# Exercise goal
Count how many lines in the data hold "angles". Only the number.

# Information provided

■ ■ ■

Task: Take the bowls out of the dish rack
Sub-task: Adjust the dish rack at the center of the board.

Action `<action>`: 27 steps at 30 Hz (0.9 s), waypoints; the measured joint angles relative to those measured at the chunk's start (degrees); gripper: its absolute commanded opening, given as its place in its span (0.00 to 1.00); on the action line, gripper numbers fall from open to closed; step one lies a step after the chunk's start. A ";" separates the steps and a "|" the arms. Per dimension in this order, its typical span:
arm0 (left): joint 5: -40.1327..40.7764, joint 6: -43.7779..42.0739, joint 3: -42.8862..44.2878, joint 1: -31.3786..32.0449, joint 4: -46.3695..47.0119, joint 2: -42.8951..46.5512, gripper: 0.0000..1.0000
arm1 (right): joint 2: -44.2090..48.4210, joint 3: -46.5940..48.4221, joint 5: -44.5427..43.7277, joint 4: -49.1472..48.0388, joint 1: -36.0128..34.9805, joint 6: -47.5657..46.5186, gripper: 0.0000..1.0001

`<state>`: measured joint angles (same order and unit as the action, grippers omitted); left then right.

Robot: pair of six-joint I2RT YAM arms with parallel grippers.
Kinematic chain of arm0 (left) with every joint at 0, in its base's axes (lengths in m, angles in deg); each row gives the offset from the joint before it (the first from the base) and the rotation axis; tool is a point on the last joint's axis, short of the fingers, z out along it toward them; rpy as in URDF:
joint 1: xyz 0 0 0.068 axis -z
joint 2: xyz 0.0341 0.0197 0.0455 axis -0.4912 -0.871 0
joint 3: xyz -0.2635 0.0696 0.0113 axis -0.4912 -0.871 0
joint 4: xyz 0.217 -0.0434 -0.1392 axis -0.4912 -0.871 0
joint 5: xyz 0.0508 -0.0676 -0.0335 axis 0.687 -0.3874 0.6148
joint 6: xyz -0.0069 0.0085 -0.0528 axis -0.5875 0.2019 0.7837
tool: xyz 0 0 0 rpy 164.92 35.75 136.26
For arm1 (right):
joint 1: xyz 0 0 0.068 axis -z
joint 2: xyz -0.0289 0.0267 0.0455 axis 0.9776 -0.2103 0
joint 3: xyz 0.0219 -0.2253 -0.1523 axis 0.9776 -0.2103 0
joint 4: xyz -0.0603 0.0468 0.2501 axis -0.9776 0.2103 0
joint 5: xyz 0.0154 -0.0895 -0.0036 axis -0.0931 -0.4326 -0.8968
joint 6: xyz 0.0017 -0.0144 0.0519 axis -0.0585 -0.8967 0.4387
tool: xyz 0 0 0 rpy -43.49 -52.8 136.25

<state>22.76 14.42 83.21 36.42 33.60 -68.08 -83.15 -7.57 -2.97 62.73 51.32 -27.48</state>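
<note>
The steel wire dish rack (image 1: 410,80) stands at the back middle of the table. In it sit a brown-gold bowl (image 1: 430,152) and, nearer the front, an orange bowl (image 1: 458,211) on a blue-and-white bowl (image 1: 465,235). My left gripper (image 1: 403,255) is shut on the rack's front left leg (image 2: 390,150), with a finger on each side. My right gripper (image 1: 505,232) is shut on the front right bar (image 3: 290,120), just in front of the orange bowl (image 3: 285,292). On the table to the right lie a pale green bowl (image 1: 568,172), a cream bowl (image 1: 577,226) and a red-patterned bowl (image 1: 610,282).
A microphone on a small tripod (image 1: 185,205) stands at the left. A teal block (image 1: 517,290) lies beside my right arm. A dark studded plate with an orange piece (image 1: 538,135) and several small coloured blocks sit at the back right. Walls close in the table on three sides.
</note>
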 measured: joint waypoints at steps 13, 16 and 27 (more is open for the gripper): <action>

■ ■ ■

# Result
3